The Kansas Corporation Commission on Tuesday approved the 122-mile “V” route in southwest Kansas that will stretch from near Spearville to east of Medicine Lodge. The decision was the last regulatory hurdle and clears the way for buying land along the route.
Construction is planned to begin in 2013 with the line going into service in 2014.
“The V-Plan will improve electric reliability and enable energy developers to tap into the transmission grid, further establishing a competitive energy market in the state,” Carl Huslig, an executive with ITC Great Plains, said in a statement. “This will contribute to a more robust transmission grid that will benefit Kansas and the entire region.”
ITC Great Plains is a subsidiary of ITC Holdings, a Michigan company that operates several high-voltage lines in the Midwest. The Kansas line is being built with local utility partners Sunflower Electric Power Corp. and Mid-Kansas Electric Co.

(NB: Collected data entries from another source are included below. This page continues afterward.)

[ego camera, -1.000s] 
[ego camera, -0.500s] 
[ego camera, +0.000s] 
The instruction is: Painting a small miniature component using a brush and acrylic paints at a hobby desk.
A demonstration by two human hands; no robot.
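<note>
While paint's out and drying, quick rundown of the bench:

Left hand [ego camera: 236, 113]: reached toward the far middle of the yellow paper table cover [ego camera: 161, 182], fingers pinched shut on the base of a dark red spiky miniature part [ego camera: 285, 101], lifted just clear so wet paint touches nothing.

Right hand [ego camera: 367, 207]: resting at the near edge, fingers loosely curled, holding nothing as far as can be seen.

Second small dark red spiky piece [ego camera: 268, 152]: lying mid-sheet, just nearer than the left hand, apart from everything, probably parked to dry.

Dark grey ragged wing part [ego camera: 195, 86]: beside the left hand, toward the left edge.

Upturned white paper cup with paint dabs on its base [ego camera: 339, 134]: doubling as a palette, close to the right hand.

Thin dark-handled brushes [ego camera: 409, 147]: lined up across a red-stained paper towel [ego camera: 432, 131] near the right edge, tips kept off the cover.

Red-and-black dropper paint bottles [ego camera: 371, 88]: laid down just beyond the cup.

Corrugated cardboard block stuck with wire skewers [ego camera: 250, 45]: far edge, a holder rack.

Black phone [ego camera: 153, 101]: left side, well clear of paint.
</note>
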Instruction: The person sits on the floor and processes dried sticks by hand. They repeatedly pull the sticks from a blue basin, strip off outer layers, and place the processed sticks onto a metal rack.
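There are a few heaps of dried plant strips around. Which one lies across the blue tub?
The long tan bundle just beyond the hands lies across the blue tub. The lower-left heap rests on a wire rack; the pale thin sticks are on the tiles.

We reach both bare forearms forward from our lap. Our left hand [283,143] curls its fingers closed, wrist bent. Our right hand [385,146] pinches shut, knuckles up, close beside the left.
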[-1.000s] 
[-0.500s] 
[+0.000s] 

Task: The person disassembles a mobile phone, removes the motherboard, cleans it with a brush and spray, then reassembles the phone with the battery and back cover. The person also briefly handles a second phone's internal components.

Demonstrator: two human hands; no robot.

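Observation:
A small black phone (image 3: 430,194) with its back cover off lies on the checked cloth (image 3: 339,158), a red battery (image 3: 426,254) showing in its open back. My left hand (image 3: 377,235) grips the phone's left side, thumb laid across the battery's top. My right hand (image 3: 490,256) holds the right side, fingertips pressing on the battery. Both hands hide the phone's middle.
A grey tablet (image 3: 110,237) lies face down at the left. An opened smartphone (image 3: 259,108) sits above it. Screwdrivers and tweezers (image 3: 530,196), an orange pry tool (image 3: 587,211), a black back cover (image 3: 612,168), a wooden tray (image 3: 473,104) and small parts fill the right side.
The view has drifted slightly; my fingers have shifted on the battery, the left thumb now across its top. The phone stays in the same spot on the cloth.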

The regulatory decision follows the commission’s recent approval of a $200 million high-voltage line that will hook into the V line at Medicine Lodge and run to Oklahoma. That line will help export wind energy to other states and is being built by Prairie Wind Transmission, which has Westar Energy as a partner.
Kansas officials have pushed for the lines to be built to help revive the state’s wind energy industry, which has limited avenues to send power to other states.
The lines also have attracted critics, who raised concerns about their rising costs. The line to be built by Prairie Wind Transmission has seen its cost double, in part because of a change in the route to avoid the habitat of the little prairie chicken. Utility customers in several states including Kansas and Missouri will foot the bill.
The V route approved Tuesday by the KCC includes minor changes from the original route because of concerns of some landowners. The route travels through Ford, Clark, Kiowa and Barber counties.